It has been a year and three months since the fateful day actor Odwa Shweni fell to his death from a waterfall, while on a Drakensberg film set for the movie Outside.
The fiction feature was being made by well-known documentary film-making couple Sipho Singiswa and Gillian Schutte.
And it could be still a while before the country knows what really happened, after prosecutors declined to prosecute and instead referred the matter to an inquest court, which is yet to make a decision on the matter.
On Friday, the SA Guild of Actors (Saga) released a furious statement about the case, and City Press’s queries this week were spurred by repeated calls from Saga and from actors and film workers on social media to get answers about whether Singiswa and Schutte would ever be forced to answer for what happened.
The Shweni family have also repeatedly expressed their fear that they will not see justice.
City Press, aided by Saga, thoroughly investigated Shweni’s death and heard numerous damning eyewitness accounts that painted a picture of a shoot characterised by cost-cutting, arrogance and negligence.
It led to disaster during a fight scene on a rushed schedule, in fading light, with virtually no safety measures in place.
Singiswa has vehemently denied the allegations, calling them “absurd and either grossly exaggerated or devoid of truth” and threatening to take legal action for defamation.
Sources at the time questioned why the police had not interviewed certain core witnesses in the hotel where the cast and crew were staying the day after Shweni slipped during the scene, landing in the rapidly flowing water that took him over the 40-metre Sterkspruit Waterfall near Monk’s Cowl in Winterton.

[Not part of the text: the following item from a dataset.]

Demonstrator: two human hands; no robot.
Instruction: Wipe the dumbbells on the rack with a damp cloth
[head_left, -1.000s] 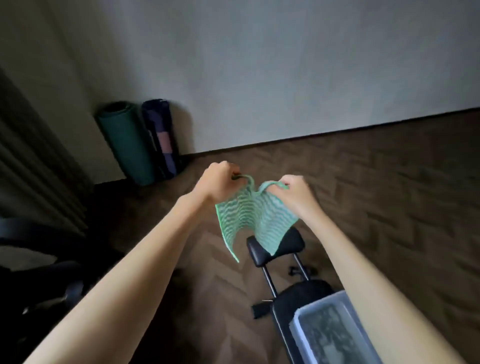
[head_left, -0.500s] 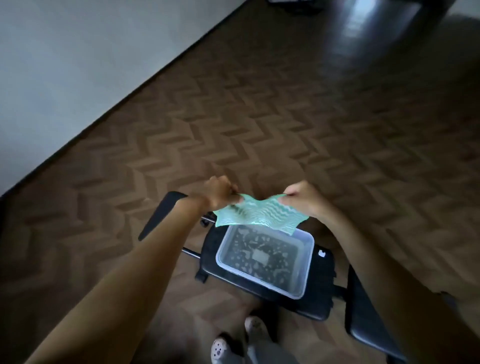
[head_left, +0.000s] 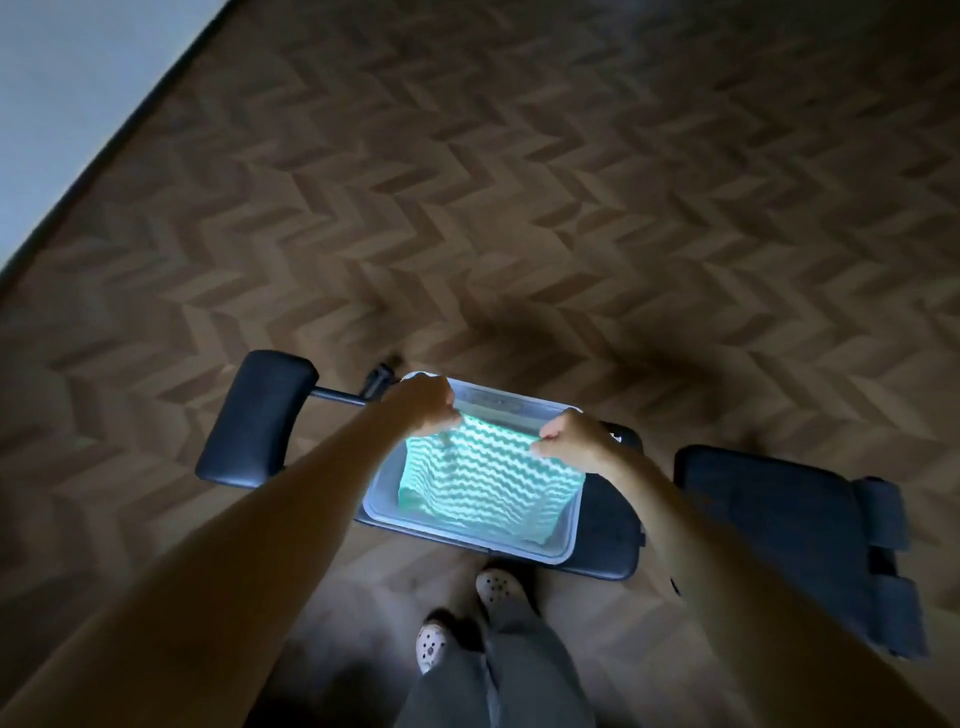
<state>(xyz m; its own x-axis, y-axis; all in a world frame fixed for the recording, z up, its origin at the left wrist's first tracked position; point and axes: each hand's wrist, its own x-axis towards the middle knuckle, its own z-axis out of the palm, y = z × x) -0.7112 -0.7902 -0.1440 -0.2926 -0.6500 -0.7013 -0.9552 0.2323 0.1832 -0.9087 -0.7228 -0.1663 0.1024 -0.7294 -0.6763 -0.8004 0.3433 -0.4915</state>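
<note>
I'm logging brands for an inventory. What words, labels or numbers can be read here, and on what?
No text can be read.
Small pale mark on the black bench, beside the right hand: too small and blurred to read.
No lettering on the cloth or plastic tub.

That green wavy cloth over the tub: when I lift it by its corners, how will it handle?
Probably floppy: the cloth sags into the tub between the left hand and right hand, which pinch its top corners. Likely light, since fingertip pinches carry it. If the tub holds water, which I cannot tell, it may come out heavier and dripping.
</note>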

Since our report, we have been following up regularly to see why the case appears to be dragging.
The investigating officer and the prosecutor in Colenso have told City Press that the docket was taken to court, and the prosecutor declined to prosecute as he “could not find that a crime had been committed”.
It was then referred to the provincial prosecuting bosses, who submitted to the inquest court for the magistrate to go through to make a recommendation on whether or not an inquest must be held.
Most recently the acting director of public prosecutions in KwaZulu-Natal, advocate Elaine Zungu, said: “The matter was referred for inquest and is no longer in our hands. [You are] urged to contact the investigating officer and/or the clerk of the court to inquire as to the outcome of the inquest. The National Prosecuting Authority (NPA) does not follow up on inquests, as it is not within our mandate to do so.”
The decision of the magistrate is still outstanding.
A police source told City Press this week that the time taken to process the case, even with the family paying for a private autopsy, was not unusual.
“The magistrate probably has dozens of dockets on his desk that he must process,” said the source.
But this week, family spokesperson Khaya Shweni told City Press: “We are determined to see that justice is served. We met with the actors and crew from the film, and what they told us about how the shoot was run was very worrying.
“We want the law to see this through because one day we will have to look Odwa’s children in the eye when they ask us what we did to make sure there was justice. This must be the last time that an actor dies on a film set from negligence. Odwa cannot have died in vain.”
And Saga’s statement makes it clear that the guild believes the case is being shabbily handled.
The guild’s statement reads: “What have the investigators been doing for the past 14 months? They have certainly not interviewed a single one of the eyewitnesses to the events who have lodged sworn depositions with Saga.
These secondary victims remain severely traumatised to this day.
“Saga asks how many deaths there need to be on film sets before calls for regulation are taken seriously. Freelance workers in the film industry are among the most vulnerable tax-paying members of our society.
“Actors enjoy no security of employment or social benefits, and are effectively barred from participating in the mainstream economy.
“The Bill of Rights states that everyone has a right to fair labour practices, yet actors are excluded from legislative labour protection.
This extends from the Basic Conditions of Employment Act through to the Occupational Health and Safety Act. All workers have a direct say in workplace safety matters, but actors do not matter, it seems.”